Assigned task - Only one stretch of the listing below is wanted. Give it again exactly, from the line with "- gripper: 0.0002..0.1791" through the line with "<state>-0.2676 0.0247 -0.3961".

The input -
Content starts
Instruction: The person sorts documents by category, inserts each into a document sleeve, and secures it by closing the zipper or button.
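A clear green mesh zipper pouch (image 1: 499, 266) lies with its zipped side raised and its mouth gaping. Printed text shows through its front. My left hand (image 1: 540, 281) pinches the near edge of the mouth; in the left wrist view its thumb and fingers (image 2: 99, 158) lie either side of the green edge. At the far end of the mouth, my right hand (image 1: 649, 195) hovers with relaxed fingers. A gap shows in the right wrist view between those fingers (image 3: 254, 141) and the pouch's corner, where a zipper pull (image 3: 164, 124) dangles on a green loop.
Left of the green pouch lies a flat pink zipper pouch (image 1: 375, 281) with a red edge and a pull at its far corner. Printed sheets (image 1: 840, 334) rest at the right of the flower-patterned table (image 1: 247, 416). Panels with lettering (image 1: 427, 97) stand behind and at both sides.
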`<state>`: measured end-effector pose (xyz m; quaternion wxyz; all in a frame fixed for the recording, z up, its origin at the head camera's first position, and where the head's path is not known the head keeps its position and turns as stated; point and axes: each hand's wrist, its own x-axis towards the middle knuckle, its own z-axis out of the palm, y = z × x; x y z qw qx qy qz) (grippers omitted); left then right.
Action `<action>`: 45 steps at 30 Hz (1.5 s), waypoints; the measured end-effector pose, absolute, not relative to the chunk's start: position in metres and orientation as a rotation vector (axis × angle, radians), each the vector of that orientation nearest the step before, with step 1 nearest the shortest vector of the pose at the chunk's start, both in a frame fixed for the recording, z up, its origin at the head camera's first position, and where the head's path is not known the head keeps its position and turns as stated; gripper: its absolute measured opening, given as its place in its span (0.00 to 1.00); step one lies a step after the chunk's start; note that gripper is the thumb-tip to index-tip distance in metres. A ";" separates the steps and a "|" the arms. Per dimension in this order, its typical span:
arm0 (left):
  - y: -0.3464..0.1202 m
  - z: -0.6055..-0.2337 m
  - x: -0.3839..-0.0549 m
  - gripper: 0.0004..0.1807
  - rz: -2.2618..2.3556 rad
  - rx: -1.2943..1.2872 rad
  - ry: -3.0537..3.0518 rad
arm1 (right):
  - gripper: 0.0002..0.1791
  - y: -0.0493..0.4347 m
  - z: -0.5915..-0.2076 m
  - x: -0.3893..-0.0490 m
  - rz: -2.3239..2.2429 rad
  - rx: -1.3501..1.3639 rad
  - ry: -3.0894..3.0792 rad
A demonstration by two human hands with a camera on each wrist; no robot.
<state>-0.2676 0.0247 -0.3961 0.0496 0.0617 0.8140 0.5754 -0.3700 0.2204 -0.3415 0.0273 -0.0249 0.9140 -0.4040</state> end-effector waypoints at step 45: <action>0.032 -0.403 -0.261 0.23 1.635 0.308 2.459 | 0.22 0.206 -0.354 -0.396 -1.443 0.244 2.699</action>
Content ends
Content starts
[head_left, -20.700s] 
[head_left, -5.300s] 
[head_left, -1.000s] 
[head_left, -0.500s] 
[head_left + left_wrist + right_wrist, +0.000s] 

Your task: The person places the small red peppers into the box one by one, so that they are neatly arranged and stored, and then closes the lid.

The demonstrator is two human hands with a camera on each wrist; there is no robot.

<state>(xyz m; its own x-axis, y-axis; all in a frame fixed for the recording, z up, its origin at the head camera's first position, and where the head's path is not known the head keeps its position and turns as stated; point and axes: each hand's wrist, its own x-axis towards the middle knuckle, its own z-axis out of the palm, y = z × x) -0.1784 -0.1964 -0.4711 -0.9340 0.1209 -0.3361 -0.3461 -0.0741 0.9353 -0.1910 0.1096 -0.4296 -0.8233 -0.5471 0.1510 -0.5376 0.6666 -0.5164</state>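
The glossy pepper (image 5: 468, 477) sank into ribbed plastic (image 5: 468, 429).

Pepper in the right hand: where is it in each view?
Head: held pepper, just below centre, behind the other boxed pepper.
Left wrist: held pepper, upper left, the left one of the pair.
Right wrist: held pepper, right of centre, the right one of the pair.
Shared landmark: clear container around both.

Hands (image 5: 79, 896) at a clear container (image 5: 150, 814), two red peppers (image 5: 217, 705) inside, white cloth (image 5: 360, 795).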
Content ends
Written answer -
  - gripper: 0.0002..0.1791
  - y: -0.0493..0.4347 m
  - z: -0.5915..-0.2076 m
  - x: -0.3893..-0.0490 m
  - rz: -2.3239..2.2429 rad
  - rx: -1.3501..1.3639 rad
  - ry: -3.0894..3.0792 rad
A demonstration by two human hands with a camera on each wrist; no robot.
<state>-0.2676 0.0247 -0.3961 0.0496 0.0617 0.8140 0.5754 -0.3700 0.2204 -0.3415 0.0273 -0.0249 0.9140 -0.4040</state> end-effector waypoints at step 45: <action>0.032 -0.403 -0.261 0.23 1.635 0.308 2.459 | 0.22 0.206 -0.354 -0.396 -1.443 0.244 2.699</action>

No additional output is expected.